**ASSIGNMENT**
Exactly as written, please repeat the data that follows, but not the pictures.

===== DATA BELOW

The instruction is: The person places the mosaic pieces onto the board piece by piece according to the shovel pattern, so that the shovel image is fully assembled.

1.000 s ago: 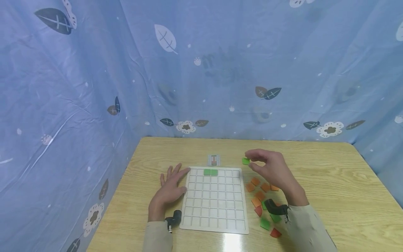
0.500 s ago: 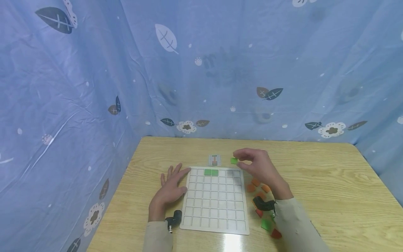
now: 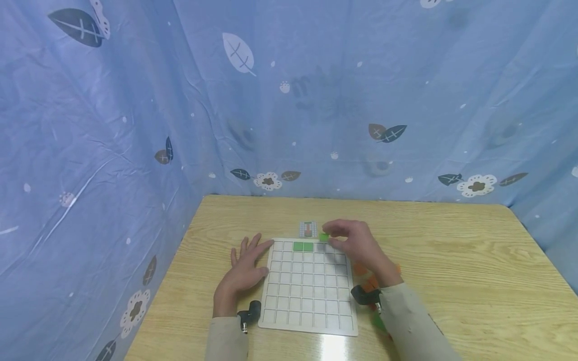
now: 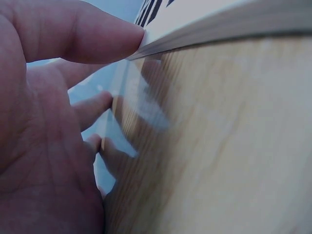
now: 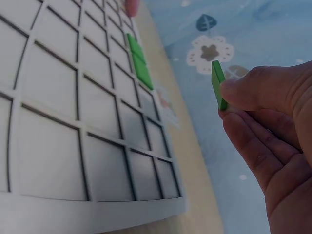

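Two green tiles (image 3: 298, 246) in the board (image 3: 307, 291), side by side in the far row, third and fourth cells from the left. Board is a white square grid, lying flat on the table (image 3: 451, 260); cells around the pair show their white floor. Shadow falls on the far right cells, under the right hand (image 3: 358, 245).

Right hand: pinching a third tile (image 3: 323, 236), also green, thumb on one face, fingertips behind and below. Grip is narrow, about the tile's thickness. Right wrist view shows this third tile raised, apart from the board, tipped up nearly on edge; from the head it sits by the far rim, right of the pair. Other fingers bent in below the thumb.

Left hand (image 3: 246, 271): released, fingers spread and mostly straight. Thumb tip touches the board's left side; index tip at the far left corner. Remaining fingers fan out over the table.

Small printed card (image 3: 308, 229) lies just beyond the far rim, left of the third tile. Orange tiles (image 3: 360, 268) and a loose green tile (image 3: 378, 321) lie right of the board, partly hidden by the right forearm; count can't be told. Patterned blue curtain (image 3: 316, 125) behind.
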`<state>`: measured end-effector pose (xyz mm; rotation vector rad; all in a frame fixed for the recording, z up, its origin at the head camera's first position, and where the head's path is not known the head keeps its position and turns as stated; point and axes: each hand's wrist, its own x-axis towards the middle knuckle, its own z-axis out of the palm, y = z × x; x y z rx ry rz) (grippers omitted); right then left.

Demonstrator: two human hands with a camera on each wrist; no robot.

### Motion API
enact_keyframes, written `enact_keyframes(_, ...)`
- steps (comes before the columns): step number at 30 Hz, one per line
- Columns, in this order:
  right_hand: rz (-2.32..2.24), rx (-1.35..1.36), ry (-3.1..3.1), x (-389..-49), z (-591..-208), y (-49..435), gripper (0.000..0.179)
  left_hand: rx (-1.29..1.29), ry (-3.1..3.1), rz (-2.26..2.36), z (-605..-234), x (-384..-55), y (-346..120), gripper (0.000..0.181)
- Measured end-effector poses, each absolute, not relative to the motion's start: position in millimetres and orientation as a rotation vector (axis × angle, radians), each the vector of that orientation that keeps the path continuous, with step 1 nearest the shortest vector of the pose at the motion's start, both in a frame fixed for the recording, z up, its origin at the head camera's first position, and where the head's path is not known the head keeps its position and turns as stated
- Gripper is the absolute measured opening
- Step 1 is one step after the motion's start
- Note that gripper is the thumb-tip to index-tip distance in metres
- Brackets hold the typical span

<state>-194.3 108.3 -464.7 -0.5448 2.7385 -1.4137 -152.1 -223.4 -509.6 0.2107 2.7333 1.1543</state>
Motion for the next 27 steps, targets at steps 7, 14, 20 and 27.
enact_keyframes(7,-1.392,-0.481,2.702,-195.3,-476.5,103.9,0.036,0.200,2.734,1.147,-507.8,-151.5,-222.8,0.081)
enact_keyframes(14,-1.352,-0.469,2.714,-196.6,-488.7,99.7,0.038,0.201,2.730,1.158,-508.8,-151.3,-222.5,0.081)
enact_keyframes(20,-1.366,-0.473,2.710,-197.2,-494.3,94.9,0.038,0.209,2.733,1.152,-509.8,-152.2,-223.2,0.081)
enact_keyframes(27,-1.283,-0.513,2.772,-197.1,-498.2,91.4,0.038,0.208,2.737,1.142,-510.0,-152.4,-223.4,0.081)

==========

**EXPECTED OUTPUT**
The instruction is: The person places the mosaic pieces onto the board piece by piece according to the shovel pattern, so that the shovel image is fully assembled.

1.000 s ago: 
0.500 s ago: 
now: 
now: 
now: 

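Two green tiles (image 3: 298, 246) in the board (image 3: 307, 291), side by side in the far row, third and fourth cells from the left. Board is a white square grid, lying flat on the table (image 3: 451, 260); cells around the pair show their white floor. Shadow falls on the far right cells, under the right hand (image 3: 358, 245).

Right hand: pinching a third tile (image 3: 323, 236), also green, thumb on one face, fingertips behind and below. Grip is narrow, about the tile's thickness. Right wrist view shows this third tile raised, apart from the board, tipped up nearly on edge; from the head it sits by the far rim, right of the pair. Other fingers bent in below the thumb.

Left hand (image 3: 246, 271): released, fingers spread and mostly straight. Thumb tip touches the board's left side; index tip at the far left corner. Remaining fingers fan out over the table.

Small printed card (image 3: 308, 229) lies just beyond the far rim, left of the third tile. Orange tiles (image 3: 360, 268) and a loose green tile (image 3: 378, 321) lie right of the board, partly hidden by the right forearm; count can't be told. Patterned blue curtain (image 3: 316, 125) behind.
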`<state>`: measured end-effector pose (xyz mm; rotation vector rad; all in a frame fixed for the recording, z up, its origin at the head camera's first position, and where the head's path is not known the head keeps its position and turns as stated; point and axes: each hand's wrist, its own x-axis towards the middle knuckle, its own z-axis out of the palm, y = z × x; x y z rx ry rz) (grippers omitted); right then left.

Demonstrator: two human hands with a camera on each wrist; no robot.

### Motion API
enact_keyframes, written `enact_keyframes(_, ...)`
- steps (comes before the columns): step number at 30 Hz, one per line
- Columns, in this order:
  right_hand: rz (-2.32..2.24), rx (-1.35..1.36), ry (-3.1..3.1), x (-389..-49), z (-591..-208), y (-49..435), gripper (0.000..0.179)
  left_hand: rx (-1.29..1.29), ry (-3.1..3.1), rz (-2.26..2.36), z (-605..-234), x (-384..-55), y (-346..120), gripper (0.000..0.181)
- Measured end-effector poses, each absolute, not relative to the motion's start: position in millimetres and orientation as a rotation vector (axis × angle, radians), each the vector of that orientation that keeps the path continuous, with step 1 nearest the shortest vector of the pose at the motion's start, both in a frame fixed for the recording, z up, its origin at the head camera's first position, and where the head's path is not known the head keeps its position and turns as stated
- Gripper is the absolute measured opening
- Step 1 is one step after the motion's start
- Note that gripper is the thumb-tip to index-tip distance in metres
- Brackets hold the typical span

<state>-194.3 108.3 -464.7 -0.5448 2.7385 -1.4137 -152.1 -223.4 -509.6 0.2107 2.7333 1.1543</state>
Motion for the next 27 steps, targets at steps 7, 14, 20 and 27.
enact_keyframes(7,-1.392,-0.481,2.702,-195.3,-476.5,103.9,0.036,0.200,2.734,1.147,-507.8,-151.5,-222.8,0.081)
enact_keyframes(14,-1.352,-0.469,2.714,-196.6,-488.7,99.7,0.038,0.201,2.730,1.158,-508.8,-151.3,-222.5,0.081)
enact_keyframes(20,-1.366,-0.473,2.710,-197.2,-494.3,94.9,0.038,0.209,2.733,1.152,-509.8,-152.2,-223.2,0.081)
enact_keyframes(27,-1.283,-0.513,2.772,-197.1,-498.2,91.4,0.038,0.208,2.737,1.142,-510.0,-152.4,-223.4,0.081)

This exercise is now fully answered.